Amanda Levete Picked to Design the V&A Museum's $56 Million Underground Expansion


© Amanda Levete Architects
A rendering of the winning design for the new gallery at the V&A by Amanda Levete Architects

By Coline Milliard, ARTINFO UK

Published: March 28, 2011


© Herzog and de Meuron and Hayes Davidson 2009
View from the South at dusk of the Herzog and de Meuron-designed Tate Modern expansion



© Amanda Levete Architects
View of the Amanda Levete Architects-designed courtyard at night
LONDON— The Victoria & Albert Museum in London have announced that it has selected Amanda Levete Architects as the winner of its competition to design a new underground gallery solely dedicated to temporary exhibitions. The London-based firm beat out a shortlist of six other design teams — including Britain's Jamie Fobert Architects and American firm Michael Maltzan Architecture — with a £35 million ($56 million) plan that calls for site that will be dynamically overlaid with a large courtyard featuring an irregular geometric motif that will respond to the V&A's historic façade.
One of the few female architects to have made a name for herself in a still male-dominated industry, Levete launched her design practice in 2009 after working for architect Richard Rogers in the 1980s, and later becoming a partner at Future Systems. The V&A commission "isn't just about a gallery, it's an opportunity to create a new public space for London," she told ARTINFO. "It doesn't get much better than this," she added. "I've dreamed of working on a major public and cultural project ever since I started as an architect."
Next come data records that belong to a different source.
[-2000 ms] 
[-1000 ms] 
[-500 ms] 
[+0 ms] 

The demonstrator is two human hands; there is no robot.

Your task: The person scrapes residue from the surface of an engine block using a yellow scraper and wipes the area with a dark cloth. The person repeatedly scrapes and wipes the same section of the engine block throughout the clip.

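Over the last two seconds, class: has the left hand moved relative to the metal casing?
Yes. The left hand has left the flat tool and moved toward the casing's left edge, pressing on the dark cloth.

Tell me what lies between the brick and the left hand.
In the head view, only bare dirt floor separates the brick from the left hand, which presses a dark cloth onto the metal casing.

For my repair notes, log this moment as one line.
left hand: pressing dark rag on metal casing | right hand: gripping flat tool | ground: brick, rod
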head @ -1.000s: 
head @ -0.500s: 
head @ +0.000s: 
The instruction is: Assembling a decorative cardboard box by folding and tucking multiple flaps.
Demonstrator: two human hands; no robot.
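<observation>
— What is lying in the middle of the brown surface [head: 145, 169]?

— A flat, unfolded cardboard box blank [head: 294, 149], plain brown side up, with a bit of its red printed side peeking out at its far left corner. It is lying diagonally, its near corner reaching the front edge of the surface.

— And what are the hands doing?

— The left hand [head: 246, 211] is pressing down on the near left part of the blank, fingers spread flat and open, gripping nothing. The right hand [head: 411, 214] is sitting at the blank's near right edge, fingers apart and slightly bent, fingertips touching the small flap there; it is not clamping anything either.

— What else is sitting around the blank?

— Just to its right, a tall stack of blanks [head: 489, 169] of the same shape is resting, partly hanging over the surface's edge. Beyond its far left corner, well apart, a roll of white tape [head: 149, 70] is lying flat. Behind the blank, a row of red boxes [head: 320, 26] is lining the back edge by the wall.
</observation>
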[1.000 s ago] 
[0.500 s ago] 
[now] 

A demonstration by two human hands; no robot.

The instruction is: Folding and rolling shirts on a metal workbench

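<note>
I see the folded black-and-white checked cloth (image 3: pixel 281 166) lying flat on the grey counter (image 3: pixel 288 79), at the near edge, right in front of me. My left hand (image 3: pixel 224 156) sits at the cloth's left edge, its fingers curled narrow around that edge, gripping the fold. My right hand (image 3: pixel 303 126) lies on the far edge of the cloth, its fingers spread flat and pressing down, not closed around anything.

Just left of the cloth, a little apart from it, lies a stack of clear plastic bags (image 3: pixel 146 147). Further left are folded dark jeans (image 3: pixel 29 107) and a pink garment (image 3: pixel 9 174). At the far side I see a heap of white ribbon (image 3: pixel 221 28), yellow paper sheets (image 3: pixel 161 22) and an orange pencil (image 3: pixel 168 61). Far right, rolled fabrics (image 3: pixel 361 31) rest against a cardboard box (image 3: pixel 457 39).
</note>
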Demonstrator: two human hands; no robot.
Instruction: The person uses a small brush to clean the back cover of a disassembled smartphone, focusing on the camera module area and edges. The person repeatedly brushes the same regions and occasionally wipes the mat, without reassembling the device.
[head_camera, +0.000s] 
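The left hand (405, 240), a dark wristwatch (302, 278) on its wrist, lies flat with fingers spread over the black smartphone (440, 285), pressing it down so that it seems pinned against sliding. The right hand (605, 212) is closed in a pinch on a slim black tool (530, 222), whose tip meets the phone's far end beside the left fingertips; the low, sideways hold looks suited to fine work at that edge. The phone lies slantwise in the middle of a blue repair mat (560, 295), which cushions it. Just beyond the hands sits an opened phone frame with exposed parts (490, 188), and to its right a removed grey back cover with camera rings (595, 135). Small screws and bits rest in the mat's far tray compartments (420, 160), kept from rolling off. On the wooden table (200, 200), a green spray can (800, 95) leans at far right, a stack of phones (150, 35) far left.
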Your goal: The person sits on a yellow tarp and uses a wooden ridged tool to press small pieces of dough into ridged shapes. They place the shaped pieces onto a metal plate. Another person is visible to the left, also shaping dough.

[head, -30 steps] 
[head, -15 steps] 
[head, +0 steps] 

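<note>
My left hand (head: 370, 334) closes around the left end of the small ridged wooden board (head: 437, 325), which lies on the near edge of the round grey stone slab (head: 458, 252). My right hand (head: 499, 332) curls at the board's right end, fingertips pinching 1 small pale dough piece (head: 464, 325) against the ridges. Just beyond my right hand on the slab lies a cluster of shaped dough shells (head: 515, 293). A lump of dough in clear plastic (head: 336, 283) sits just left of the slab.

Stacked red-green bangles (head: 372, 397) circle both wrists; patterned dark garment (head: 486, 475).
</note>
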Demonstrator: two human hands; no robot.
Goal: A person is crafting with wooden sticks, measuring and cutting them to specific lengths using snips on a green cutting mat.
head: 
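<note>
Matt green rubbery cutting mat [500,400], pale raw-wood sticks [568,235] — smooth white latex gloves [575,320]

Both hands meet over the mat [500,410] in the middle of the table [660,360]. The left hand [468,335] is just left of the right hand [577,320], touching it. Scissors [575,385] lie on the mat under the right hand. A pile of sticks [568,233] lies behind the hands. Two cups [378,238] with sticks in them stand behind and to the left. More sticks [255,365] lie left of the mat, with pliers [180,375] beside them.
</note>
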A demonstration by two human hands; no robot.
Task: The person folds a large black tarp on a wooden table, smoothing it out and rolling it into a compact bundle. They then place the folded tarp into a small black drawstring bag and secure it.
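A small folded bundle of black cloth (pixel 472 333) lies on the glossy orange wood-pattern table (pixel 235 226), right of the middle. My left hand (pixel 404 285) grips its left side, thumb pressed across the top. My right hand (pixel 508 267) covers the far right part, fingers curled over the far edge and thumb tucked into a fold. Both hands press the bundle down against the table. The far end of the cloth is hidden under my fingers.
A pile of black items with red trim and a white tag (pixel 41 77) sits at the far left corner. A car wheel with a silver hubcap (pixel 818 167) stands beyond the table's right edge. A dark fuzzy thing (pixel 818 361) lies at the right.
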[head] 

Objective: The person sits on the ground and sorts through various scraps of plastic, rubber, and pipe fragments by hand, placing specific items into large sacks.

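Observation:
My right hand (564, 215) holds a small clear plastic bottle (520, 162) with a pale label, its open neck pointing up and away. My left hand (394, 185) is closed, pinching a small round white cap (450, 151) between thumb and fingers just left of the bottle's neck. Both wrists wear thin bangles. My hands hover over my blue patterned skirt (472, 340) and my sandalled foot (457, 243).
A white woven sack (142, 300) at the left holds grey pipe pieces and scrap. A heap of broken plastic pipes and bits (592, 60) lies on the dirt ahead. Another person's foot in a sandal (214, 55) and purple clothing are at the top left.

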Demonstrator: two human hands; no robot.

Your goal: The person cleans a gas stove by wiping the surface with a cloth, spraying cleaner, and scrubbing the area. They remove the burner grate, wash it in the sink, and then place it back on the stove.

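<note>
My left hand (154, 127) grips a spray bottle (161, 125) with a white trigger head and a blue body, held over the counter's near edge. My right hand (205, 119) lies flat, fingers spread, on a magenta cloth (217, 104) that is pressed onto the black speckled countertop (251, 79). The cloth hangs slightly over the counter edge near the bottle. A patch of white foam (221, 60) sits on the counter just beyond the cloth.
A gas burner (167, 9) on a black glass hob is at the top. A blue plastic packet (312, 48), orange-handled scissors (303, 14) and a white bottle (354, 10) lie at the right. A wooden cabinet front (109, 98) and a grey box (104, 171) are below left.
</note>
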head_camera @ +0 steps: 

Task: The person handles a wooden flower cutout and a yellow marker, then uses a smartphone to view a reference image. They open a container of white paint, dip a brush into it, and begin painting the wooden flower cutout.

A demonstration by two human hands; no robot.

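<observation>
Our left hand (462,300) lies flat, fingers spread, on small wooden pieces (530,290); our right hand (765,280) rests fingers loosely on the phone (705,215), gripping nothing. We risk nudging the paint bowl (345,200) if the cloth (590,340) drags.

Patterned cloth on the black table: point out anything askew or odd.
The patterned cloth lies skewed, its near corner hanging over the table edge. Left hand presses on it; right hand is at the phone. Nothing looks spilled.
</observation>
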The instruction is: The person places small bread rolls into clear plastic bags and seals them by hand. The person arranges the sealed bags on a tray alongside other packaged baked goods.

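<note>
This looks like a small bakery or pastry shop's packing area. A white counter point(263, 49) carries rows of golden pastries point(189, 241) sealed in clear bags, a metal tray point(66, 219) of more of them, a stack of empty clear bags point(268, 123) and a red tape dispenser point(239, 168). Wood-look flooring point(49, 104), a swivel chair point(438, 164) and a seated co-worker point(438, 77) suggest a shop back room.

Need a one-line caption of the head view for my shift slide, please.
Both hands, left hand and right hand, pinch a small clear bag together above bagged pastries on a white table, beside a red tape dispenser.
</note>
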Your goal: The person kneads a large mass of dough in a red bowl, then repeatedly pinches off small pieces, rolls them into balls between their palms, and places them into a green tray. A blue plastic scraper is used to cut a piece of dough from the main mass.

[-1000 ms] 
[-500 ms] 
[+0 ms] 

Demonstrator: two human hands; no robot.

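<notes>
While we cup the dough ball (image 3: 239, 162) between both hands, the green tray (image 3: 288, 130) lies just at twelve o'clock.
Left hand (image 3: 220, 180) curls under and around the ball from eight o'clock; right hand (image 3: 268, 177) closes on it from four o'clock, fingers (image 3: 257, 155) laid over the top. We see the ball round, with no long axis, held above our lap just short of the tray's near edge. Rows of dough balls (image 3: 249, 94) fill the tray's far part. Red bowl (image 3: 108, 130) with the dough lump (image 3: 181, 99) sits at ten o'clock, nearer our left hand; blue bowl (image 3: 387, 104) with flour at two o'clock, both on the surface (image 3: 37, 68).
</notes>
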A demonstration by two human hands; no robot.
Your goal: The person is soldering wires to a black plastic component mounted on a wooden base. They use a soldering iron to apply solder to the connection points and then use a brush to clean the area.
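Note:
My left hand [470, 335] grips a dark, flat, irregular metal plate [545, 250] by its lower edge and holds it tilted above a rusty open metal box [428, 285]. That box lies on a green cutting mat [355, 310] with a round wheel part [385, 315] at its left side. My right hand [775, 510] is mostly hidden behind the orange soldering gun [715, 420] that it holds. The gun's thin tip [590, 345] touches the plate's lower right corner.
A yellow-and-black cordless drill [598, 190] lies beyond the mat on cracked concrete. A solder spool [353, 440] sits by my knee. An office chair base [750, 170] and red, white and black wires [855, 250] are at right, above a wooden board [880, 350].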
Specializing for designs that emphasize organic shapes, Levete has previously attracted attention with her 2003 Selfridges shopping center in Birmingham, a dramatic example of what some have termed "blobitecture": covered with gleaming aluminum discs that form a rounded exterior, the building dominates the cityscape as something of a polished bone, perhaps an over-sized vertebra. Levete is currently working with Anish Kapoor, another fan of the shiny, bulbous form, on a joint project for the Naples subway.

The V&A's new gallery and courtyard are part of the museum's second 10-year phase of a restoration-and-redesign campaign called FuturePlans. Other projects include the creation of two furniture galleries, the redisplay of seven galleries containing European art and design from 17th to 19th centuries, and a new photography gallery.

The V&A isn't the only museum in London undergoing massive transformations. Last year, ambitious construction began at Tate Modern on a badly needed extension to help welcome the more than 5 million art lovers who come to London's iconic museum of contemporary art every year — a crush of people far exceeding the 2 million annual audience that the decade-old building was designed to accommodate. Tate Modern 2.0, still optimistically scheduled for 2012, will include a landmark building by starchitects Herzog & Meuron and have twice as much gallery space, with large areas dedicated to performance.

So far, Tate has raised just over a third of the £215 million ($345 million) needed to finish the redevelopment. At this late stage, an inauguration in time for the 2012 Olympics seems unlikely. Tate Modern's new director Chris Dercon promises to give an update on the situation soon.